- **Task brief**: Leave out the pictures and retype all the entries below exactly.

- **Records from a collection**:
++++++++++++++++++++

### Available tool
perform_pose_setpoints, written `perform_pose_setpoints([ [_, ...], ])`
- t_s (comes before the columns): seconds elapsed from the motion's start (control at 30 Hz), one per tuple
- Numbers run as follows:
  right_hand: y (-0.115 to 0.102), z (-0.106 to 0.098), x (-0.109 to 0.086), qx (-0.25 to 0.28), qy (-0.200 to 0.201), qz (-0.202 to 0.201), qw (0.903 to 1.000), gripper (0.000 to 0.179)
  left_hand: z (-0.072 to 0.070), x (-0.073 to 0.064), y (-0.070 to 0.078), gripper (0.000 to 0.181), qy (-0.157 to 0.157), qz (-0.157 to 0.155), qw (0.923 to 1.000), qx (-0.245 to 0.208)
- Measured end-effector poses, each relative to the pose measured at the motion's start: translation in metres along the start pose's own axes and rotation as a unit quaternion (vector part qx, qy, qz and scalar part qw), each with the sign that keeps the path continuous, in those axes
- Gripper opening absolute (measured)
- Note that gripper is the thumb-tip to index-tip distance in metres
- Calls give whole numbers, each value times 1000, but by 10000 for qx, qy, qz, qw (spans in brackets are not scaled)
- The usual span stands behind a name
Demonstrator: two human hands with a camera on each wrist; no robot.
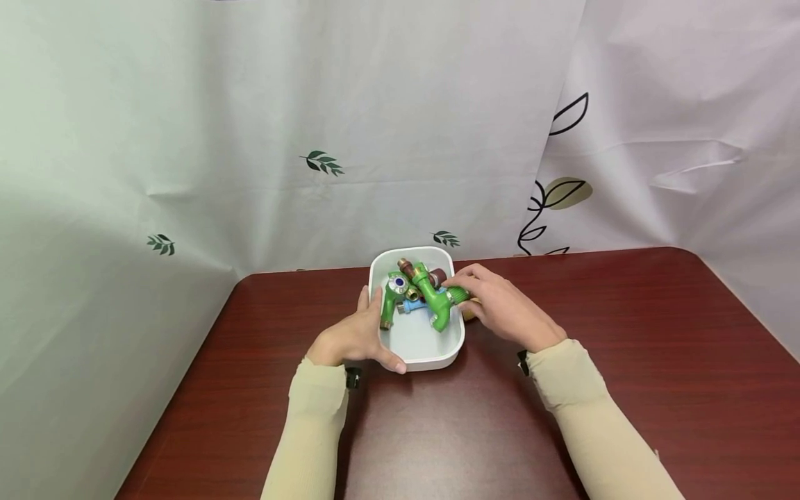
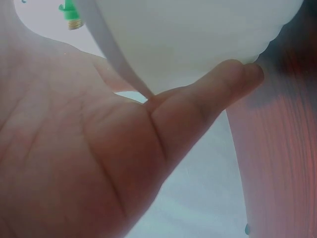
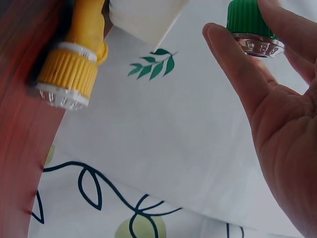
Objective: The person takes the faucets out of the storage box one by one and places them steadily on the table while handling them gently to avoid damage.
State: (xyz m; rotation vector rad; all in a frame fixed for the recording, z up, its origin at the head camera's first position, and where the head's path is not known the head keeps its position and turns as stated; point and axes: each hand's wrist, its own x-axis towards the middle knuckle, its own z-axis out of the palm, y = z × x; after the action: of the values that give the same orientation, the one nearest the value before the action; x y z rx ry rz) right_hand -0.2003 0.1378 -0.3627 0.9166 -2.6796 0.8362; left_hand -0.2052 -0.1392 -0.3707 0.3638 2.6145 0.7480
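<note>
A white plastic tub (image 1: 420, 347) stands on the table and contains several toy-like taps. My left hand (image 1: 357, 335) holds it at the left front corner, fingers along the left wall and thumb at the front rim. My right hand (image 1: 503, 305) pinches the ribbed knob of a green tap (image 1: 440, 312), whose body hangs over the tub's right side. In the right wrist view the knob (image 3: 250, 17) sits between thumb and fingers. Another green tap (image 1: 389, 309), a blue tap (image 1: 411, 305) and a dark red tap (image 1: 406, 268) lie inside, partly overlapped.
A yellow tap (image 3: 72, 64) lies on the table beside the tub's right wall, mostly hidden by the right hand in the head view. The dark red wooden table (image 1: 625, 361) ends at a pale curtain (image 1: 400, 139) with leaf prints behind the tub.
</note>
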Motion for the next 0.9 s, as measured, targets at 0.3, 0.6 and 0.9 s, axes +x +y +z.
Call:
perform_pose_setpoints([
  [0.3, 8, -11, -3, -35, 79, 110, 9999, 37, 0, -1, 0, 154, 3, 6, 10000, -43],
  [0.6, 18, -20, -7, 42, 125, 382, 9992, 36, 0, -1, 1, 153, -13, 33, 10000, -44],
  [0.9, 26, -27, -10, 94, 173, 536, 9984, 36, 0, 0, 1, 154, -9, 85, 10000, -3],
])
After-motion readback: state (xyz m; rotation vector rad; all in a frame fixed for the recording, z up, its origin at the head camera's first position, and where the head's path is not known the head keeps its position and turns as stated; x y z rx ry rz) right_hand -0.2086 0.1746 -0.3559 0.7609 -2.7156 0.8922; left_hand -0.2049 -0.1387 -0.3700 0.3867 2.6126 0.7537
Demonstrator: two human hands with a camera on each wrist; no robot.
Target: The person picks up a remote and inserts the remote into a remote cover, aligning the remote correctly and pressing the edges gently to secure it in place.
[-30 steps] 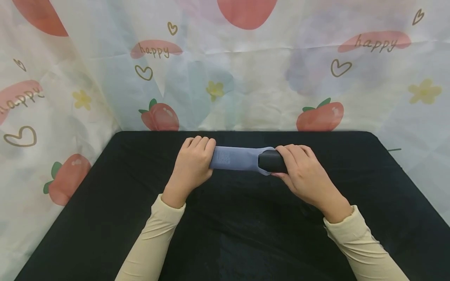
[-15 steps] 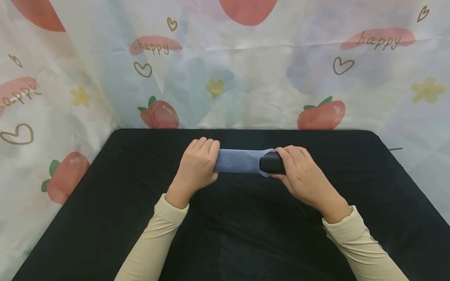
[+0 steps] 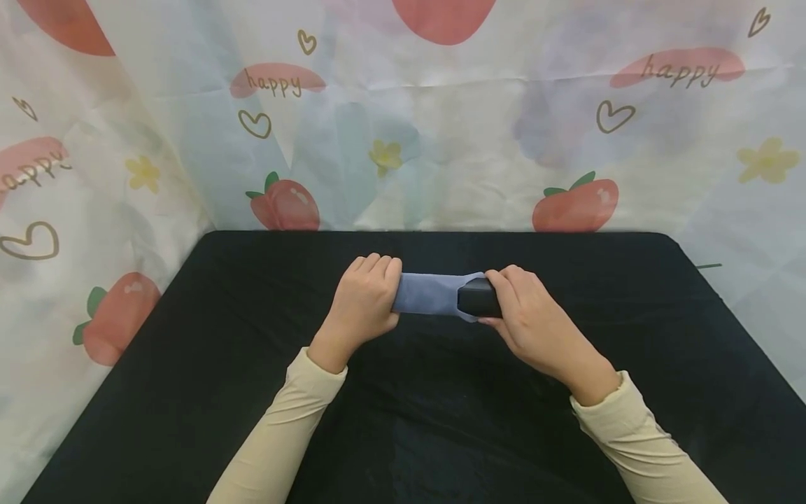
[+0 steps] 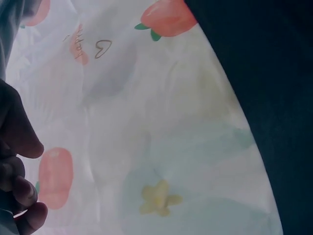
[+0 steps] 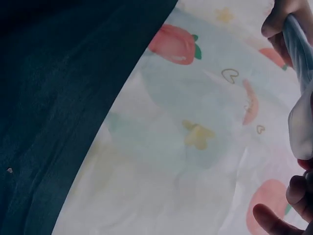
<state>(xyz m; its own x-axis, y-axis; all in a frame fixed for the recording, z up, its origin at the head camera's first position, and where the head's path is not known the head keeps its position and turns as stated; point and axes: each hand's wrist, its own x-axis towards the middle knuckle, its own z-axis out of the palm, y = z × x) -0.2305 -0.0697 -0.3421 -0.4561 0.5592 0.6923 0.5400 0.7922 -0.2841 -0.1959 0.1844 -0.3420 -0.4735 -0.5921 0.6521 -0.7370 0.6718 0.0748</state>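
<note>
In the head view a flat blue-grey band (image 3: 425, 293) stretches level between both hands over the black table. Its right end flares around a black block-like piece (image 3: 480, 298); what kind of thing this is does not show. My left hand (image 3: 364, 301) grips the band's left end, fingers curled over it, knuckles up. At the right end my right hand (image 3: 535, 324) holds the black piece, with the thumb below and fingers over the top. From the right wrist, the band (image 5: 299, 51) runs down to a pale rounded bulge (image 5: 300, 128) above curled fingers. The left wrist view shows only fingers (image 4: 22, 132).
A black cloth (image 3: 403, 434) covers the table. Behind it and along the left hangs a pale curtain (image 3: 466, 161) printed with red fruit, hearts, flowers and "happy". Cream sleeves (image 3: 277, 427) cover both forearms.
My left hand has shifted right and slightly nearer, and the right hand slightly left and nearer. Less of the band shows between them. Both hands keep their hold.
</note>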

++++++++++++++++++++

- **The answer**:
### Available tool
perform_pose_setpoints, written `perform_pose_setpoints([ [_, ...], ])`
- t_s (comes before the columns): seconds elapsed from the motion's start (control at 30 Hz), one per tuple
- Numbers run as follows:
  right_hand: y (-0.115 to 0.102), z (-0.106 to 0.098), x (-0.109 to 0.086), qx (-0.25 to 0.28), qy (-0.200 to 0.201), qz (-0.202 to 0.201), qw (0.903 to 1.000), gripper (0.000 to 0.179)
  left_hand: z (-0.072 to 0.070), x (-0.073 to 0.064), y (-0.070 to 0.078), gripper (0.000 to 0.181), qy (-0.157 to 0.157), qz (-0.157 to 0.155), qw (0.923 to 1.000), qx (-0.245 to 0.208)
- Measured end-effector poses, each relative to the pose measured at the motion's start: translation in metres along the start pose's own axes and rotation as a unit quaternion (vector part qx, qy, qz and scalar part qw), each with the sign that keeps the path continuous, in those axes
- Gripper opening absolute (measured)
- Note that gripper is the thumb-tip to index-tip distance in metres
- Calls give whole numbers, each value times 1000, but by 10000 for qx, qy, qz, qw (spans in brackets are not scaled)
- The usual span stands behind a name
Demonstrator: two human hands with a camera on each wrist; no robot.
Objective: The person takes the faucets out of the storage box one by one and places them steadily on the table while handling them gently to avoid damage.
State: (xyz m; rotation vector rad; all in a frame fixed for the recording, z up, its origin at the head camera's first position, and where the head's path is not known the head keeps its position and turns as stated; point and axes: each hand's wrist, its own x-axis towards the middle knuckle, its own z-axis out of the palm, y = z × x; after the action: of the values that give the same orientation, the one nearest the value before the action; x y z rx ry rz) right_hand -0.2003 0.1378 -0.3627 0.9166 -2.6796 0.8362; left_hand -0.2052 -0.1392 -0.3707 0.3638 2.6145 0.7480
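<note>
A white plastic tub (image 1: 420, 347) stands on the table and contains several toy-like taps. My left hand (image 1: 357, 335) holds it at the left front corner, fingers along the left wall and thumb at the front rim. My right hand (image 1: 503, 305) pinches the ribbed knob of a green tap (image 1: 440, 312), whose body hangs over the tub's right side. In the right wrist view the knob (image 3: 250, 17) sits between thumb and fingers. Another green tap (image 1: 389, 309), a blue tap (image 1: 411, 305) and a dark red tap (image 1: 406, 268) lie inside, partly overlapped.
A yellow tap (image 3: 72, 64) lies on the table beside the tub's right wall, mostly hidden by the right hand in the head view. The dark red wooden table (image 1: 625, 361) ends at a pale curtain (image 1: 400, 139) with leaf prints behind the tub.
</note>
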Motion for the next 0.9 s, as measured, targets at 0.3, 0.6 and 0.9 s, axes +x +y +z.
Call:
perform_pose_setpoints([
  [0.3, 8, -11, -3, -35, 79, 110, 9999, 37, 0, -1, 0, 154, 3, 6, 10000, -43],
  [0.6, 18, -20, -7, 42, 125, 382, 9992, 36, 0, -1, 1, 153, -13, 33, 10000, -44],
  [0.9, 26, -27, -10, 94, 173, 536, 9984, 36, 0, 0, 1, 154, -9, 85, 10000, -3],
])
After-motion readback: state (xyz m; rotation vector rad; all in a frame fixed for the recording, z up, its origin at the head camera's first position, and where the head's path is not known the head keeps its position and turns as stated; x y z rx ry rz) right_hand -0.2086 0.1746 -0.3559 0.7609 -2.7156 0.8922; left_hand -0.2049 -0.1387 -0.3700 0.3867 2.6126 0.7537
Demonstrator: two human hands with a camera on each wrist; no robot.
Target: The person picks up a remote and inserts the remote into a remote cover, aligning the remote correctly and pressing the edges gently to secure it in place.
[-30 steps] 
[-15 steps] 
[+0 steps] 
[+0 steps] 
[+0 steps] 
<state>(xyz m; its own x-axis, y-axis; all in a frame fixed for the recording, z up, its origin at the head camera's first position, and where the head's path is not known the head keeps its position and turns as stated; point and axes: each hand's wrist, its own x-axis towards the middle knuckle, its own z-axis out of the palm, y = z × x) -0.2305 -0.0697 -0.3421 -0.4561 0.5592 0.6923 0.5400 0.7922 -0.2841 -0.1959 0.1844 -0.3420 -0.4735 -0.5921 0.6521 -0.7370 0.6718 0.0748</state>
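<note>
In the head view a flat blue-grey band (image 3: 425, 293) stretches level between both hands over the black table. Its right end flares around a black block-like piece (image 3: 480, 298); what kind of thing this is does not show. My left hand (image 3: 364, 301) grips the band's left end, fingers curled over it, knuckles up. At the right end my right hand (image 3: 535, 324) holds the black piece, with the thumb below and fingers over the top. From the right wrist, the band (image 5: 299, 51) runs down to a pale rounded bulge (image 5: 300, 128) above curled fingers. The left wrist view shows only fingers (image 4: 22, 132).
A black cloth (image 3: 403, 434) covers the table. Behind it and along the left hangs a pale curtain (image 3: 466, 161) printed with red fruit, hearts, flowers and "happy". Cream sleeves (image 3: 277, 427) cover both forearms.
My left hand has shifted right and slightly nearer, and the right hand slightly left and nearer. Less of the band shows between them. Both hands keep their hold.
</note>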

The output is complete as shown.